In machining, boring is the process of enlarging a hole that has already been drilled (or cast) by means of a single-point cutting tool (or of a boring head containing several such tools), such as in boring a gun barrel or an engine cylinder. Boring is used to achieve greater accuracy of the diameter of a hole, and can be used to cut a tapered hole. Boring can be viewed as the internal-diameter counterpart to turning, which cuts external diameters.

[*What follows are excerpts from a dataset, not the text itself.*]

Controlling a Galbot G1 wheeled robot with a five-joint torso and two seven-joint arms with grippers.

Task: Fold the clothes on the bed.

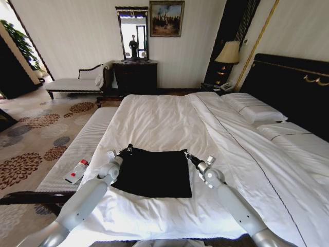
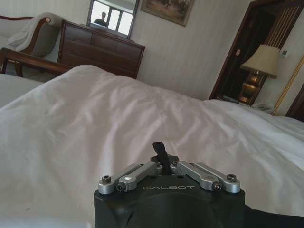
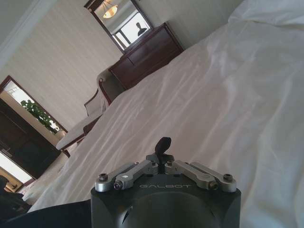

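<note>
So the black T-shirt [image 1: 154,172] is lying flat on the near part of the bed [image 1: 169,123], on the white duvet, and it already looks squarish, like some folding has gone into it (just my read from the outline). Left gripper [image 1: 129,150] sits at the far left corner of the shirt and right gripper [image 1: 187,154] at the far right corner, both low at the cloth's far edge. In the wrist views each claw's black fingers are pressed together to a single tip with no gap, so I'd call both closed, though whether there's fabric pinched in there I honestly can't tell. Handling-wise I'd guess it's light, floppy cotton: no stiffness, it'll drape and wrinkle, and it may drag on the duvet rather than slide clean. Corners or the edge hem seem like the place to grab, both sides at once so it doesn't twist. Counting: one shirt, two grippers, one bed. Just left of the bed there's a white-cushioned bench [image 1: 77,154] with one small white-and-red bottle [image 1: 77,171] on it. Farther up I count two pillows [image 1: 257,110], and beyond that one lamp [image 1: 228,53], one dark dresser [image 1: 135,76] with one mirror [image 1: 133,32], and one painting [image 1: 166,18].
</note>
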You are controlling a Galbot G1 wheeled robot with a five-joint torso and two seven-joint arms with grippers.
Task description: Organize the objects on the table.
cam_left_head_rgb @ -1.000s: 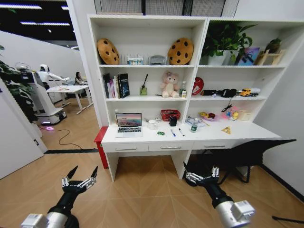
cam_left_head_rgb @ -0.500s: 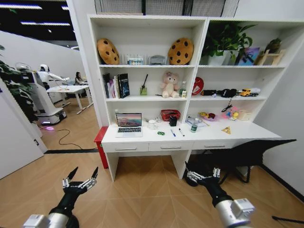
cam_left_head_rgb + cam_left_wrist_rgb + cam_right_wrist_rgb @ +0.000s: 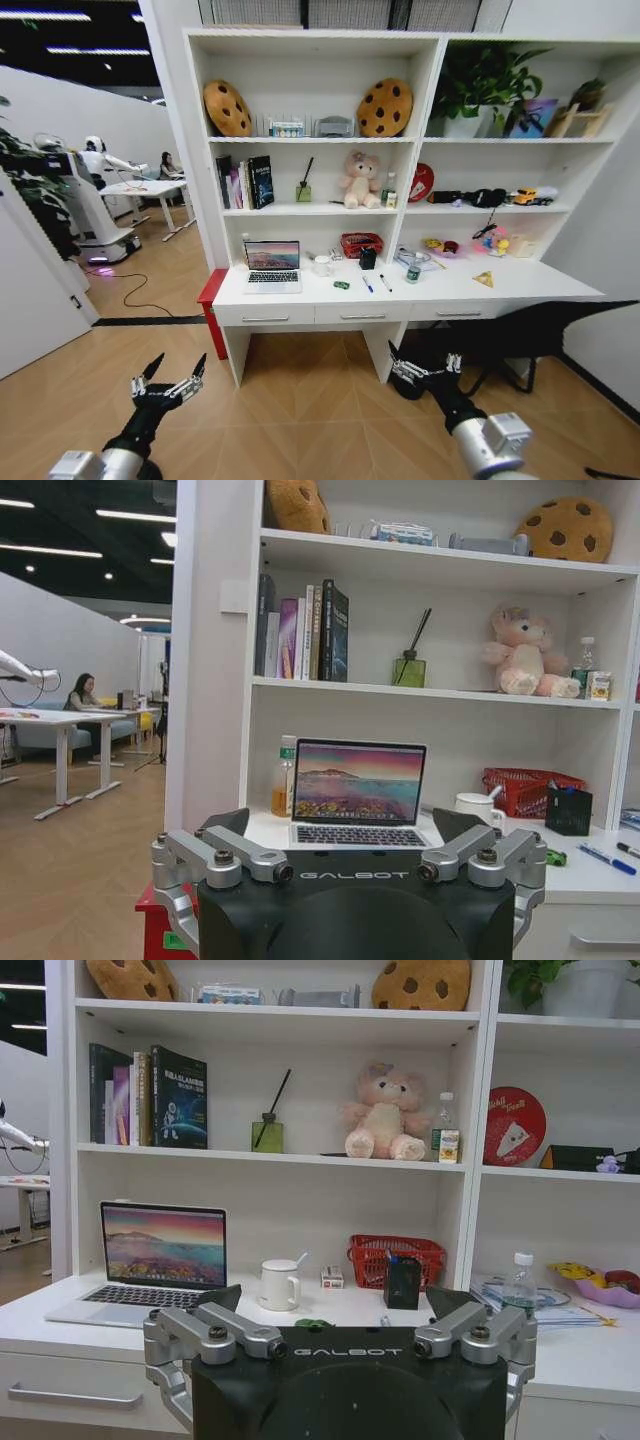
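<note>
Since a second ago the whole head view has slid a little, so the camera itself has moved — the shelving sits slightly differently in frame, while nothing on the desk has changed place. Both arms are held low over the wooden floor, well short of the furniture: the left gripper (image 3: 168,377) with its fingers spread apart and empty, the right gripper (image 3: 424,369) likewise apart and holding nothing. Ahead stands the long white table (image 3: 520,285), built under a tall bookshelf. On its top, from the robot's left, are an open silver laptop (image 3: 271,265), a white mug (image 3: 322,264), a small green toy car (image 3: 341,285), a black cube pen holder (image 3: 367,258), two blue-and-white pens (image 3: 375,283) lying flat, and a green-capped bottle (image 3: 412,270). By the look of them, the laptop is the heaviest and most fragile piece, thin and stiff, probably best taken by the base edge rather than the screen. The mug is hard and likely slick, and its handle or rim offers a hold. Pens and car are light and small — they would want a fine pinch across their middle. The bottle seems light and easily tipped, so a grip around its body seems safest.
</note>
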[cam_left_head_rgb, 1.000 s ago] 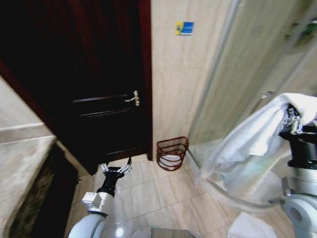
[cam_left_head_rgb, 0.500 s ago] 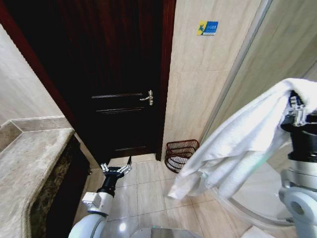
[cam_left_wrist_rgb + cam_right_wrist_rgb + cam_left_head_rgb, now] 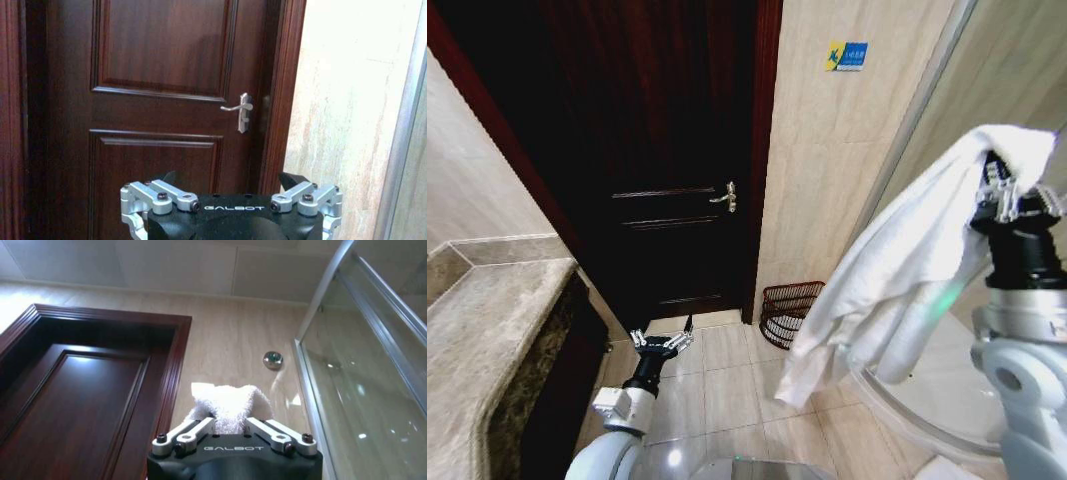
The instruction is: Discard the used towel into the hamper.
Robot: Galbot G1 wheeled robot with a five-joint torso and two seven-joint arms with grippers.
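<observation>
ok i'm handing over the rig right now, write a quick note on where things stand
Right tool: shut on the white terry towel, held high by the glass shower screen; the towel hangs down in front of the arm.
Left tool: open, empty, parked low over the beige floor tiles, facing the dark wooden door.
The small round reddish-brown slatted hamper sits on the floor against the wall, just right of the door frame.
Done: towel is in hand.
Left: carry it over the hamper and release it inside.

Right hand (image 3: pixel 1007 190) and gripped white towel (image 3: pixel 907 270) now higher, a little leftward toward the hamper (image 3: pixel 789 312).
</observation>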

There are various types of boring. The boring bar may be supported on both ends (which only works if the existing hole is a through hole), or it may be supported at one end (which works for both, through holes and blind holes). Lineboring (line boring, line-boring) implies the former. Backboring (back boring, back-boring) is the process of reaching through an existing hole and then boring on the "back" side of the workpiece (relative to the machine headstock).

Because of the limitations on tooling design imposed by the fact that the workpiece mostly surrounds the tool, boring is inherently somewhat more challenging than turning, in terms of decreased toolholding rigidity, increased clearance angle requirements (limiting the amount of support that can be given to the cutting edge), and difficulty of inspection of the resulting surface (size, form, surface roughness). These are the reasons why boring is viewed as an area of machining practice in its own right, separate from turning, with its own tips, tricks, challenges, and body of expertise, despite the fact that they are in some ways identical.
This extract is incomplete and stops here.